Work instructions: Every line below containing the word "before" should be found and copied.

(Data shown begins)

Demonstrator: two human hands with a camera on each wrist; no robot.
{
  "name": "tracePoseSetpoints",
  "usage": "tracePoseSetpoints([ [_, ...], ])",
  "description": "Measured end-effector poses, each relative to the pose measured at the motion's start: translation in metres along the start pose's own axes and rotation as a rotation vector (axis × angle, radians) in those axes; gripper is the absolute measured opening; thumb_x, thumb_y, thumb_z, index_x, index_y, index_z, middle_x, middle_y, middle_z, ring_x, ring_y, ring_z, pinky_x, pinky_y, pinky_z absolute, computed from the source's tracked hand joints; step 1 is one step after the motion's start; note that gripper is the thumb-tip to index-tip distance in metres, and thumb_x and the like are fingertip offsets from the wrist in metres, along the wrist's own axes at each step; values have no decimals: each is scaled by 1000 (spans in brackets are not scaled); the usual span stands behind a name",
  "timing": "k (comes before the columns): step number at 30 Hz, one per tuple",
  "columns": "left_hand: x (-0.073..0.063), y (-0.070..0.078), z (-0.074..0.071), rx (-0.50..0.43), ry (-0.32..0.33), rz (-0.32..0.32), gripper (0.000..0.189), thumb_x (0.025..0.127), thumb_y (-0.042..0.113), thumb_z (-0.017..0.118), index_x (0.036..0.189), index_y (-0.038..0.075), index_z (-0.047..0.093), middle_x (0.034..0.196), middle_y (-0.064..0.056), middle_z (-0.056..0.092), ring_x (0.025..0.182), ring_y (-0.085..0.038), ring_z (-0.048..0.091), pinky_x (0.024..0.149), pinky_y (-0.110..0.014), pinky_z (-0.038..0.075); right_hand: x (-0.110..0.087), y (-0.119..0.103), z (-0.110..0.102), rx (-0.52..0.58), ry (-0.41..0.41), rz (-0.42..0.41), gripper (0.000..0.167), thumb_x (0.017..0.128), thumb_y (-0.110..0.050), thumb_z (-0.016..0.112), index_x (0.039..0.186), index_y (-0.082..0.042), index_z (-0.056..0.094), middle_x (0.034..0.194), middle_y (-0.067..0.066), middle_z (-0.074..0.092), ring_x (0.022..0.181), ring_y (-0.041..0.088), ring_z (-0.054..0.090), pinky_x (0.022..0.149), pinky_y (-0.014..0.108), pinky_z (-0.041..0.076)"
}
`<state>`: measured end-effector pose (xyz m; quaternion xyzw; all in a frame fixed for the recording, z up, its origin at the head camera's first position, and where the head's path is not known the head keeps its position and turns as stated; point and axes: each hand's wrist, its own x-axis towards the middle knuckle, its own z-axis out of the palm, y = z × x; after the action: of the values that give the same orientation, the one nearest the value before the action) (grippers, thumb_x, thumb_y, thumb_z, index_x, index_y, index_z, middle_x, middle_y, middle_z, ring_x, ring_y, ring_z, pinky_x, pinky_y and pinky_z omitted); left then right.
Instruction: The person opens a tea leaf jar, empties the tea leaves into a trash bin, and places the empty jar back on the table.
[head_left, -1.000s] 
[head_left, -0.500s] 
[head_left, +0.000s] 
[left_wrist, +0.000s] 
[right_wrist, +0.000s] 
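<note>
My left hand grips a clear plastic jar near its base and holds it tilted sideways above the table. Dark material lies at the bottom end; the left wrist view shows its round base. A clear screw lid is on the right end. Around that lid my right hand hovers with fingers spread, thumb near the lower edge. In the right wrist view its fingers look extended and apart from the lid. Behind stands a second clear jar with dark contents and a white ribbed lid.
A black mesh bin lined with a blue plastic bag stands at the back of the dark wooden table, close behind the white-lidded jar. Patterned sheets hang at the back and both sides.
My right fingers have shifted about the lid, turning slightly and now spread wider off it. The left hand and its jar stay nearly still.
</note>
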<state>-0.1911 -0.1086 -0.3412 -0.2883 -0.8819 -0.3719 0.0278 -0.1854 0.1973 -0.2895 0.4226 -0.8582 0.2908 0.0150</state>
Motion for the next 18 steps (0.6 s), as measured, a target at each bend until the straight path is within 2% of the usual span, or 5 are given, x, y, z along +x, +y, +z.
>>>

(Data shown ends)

Solved problem:
  "timing": "k (comes before the columns): step number at 30 Hz, one per tuple",
`<state>`: measured end-effector pose (xyz m; quaternion xyzw; all in a frame fixed for the recording, z up, its origin at the head camera's first position, and where the head's path is not known the head keeps its position and turns as stated; point and axes: each hand's wrist, its own x-axis towards the middle knuckle, its own z-axis out of the palm, y = z × x; after the action: of the values that give the same orientation, the one nearest the value before the action) (grippers, thumb_x, thumb_y, thumb_z, index_x, index_y, index_z, middle_x, middle_y, middle_z, ring_x, ring_y, ring_z, pinky_x, pinky_y and pinky_z omitted); left then right.

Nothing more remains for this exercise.